Ilustrasi Proyek Pengembangan PIK 2 (Foto: bisnistoday)
JAKARTA – Managing Director Political Economy and Policy Studies (PEPS)
Anthony Budiawan menyatakan bahwa Proyek Strategis Nasional (PSN) Pantai Indah
Kapuk (PIK) 2 melanggar berbagai peraturan perundang-undangan. Ia mengatakan
bahwa penetapan PSN PIK 2 tidak sesuai dengan prosedur dan persyaratan.
"Penetapan PSN harus ada prosedur dan persyaratannya.
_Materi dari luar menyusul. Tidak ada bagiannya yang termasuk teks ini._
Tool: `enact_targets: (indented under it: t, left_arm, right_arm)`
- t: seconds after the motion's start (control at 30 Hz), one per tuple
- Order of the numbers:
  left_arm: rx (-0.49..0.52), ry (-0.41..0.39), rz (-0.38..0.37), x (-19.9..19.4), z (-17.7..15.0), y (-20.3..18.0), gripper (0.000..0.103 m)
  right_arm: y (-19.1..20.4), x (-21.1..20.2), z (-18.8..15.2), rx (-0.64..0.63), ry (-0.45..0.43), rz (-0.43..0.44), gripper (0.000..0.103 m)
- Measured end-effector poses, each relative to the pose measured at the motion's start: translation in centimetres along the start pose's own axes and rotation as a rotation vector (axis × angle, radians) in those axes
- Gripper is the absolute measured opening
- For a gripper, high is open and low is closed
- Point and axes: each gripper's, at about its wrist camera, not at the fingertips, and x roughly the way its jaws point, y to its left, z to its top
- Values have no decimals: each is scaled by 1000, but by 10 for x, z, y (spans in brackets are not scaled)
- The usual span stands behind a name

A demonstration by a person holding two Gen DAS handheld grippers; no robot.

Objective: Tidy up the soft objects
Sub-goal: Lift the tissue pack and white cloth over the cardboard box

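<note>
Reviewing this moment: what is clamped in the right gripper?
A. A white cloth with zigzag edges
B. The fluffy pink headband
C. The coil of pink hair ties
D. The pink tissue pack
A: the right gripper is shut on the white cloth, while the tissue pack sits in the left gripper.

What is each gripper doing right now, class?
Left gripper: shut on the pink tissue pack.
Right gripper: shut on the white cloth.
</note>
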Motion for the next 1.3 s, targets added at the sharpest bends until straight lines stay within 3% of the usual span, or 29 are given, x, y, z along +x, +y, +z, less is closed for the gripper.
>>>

Pertama, ada penyelundupan hukum, PSN seolah-olah bukan untuk kepentingan umum,
sehingga tidak perlu ada kajian strategis dalam hal pengalihan fungsi lahan.
Kalau PSN bukan untuk kepentingan umum, jadi untuk siapa, apakah untuk orang
perorangan?," tutur Anthony kepada Inilah.com saat dihubungi di Jakarta,
Rabu (20/11/2024).
Anthony juga menyoroti diksi 'strategis' dan 'nasional', yang
tak sesuai dengan kenyataan di lapangan. Faktanya, proyek tersebut bukan untuk
kepentingan umum, melainkan hanya untuk mengusir rakyat dari tempat tinggal
yang sudah turun menurun sejak nenek moyang mereka.
Ia mengingatkan, merujuk pada UU Cipta Kerja Pasal 173 ayat
(1) yang tidak menyebut PSN bisa diselenggarakan oleh badan usaha swasta.
Kewenangan pengelolaan yang diberikan kepada raksasa properti Agung Sedayu
Group milik pebisnis Sugianto Kusuma alias Aguan, jelas mengangkangi aturan.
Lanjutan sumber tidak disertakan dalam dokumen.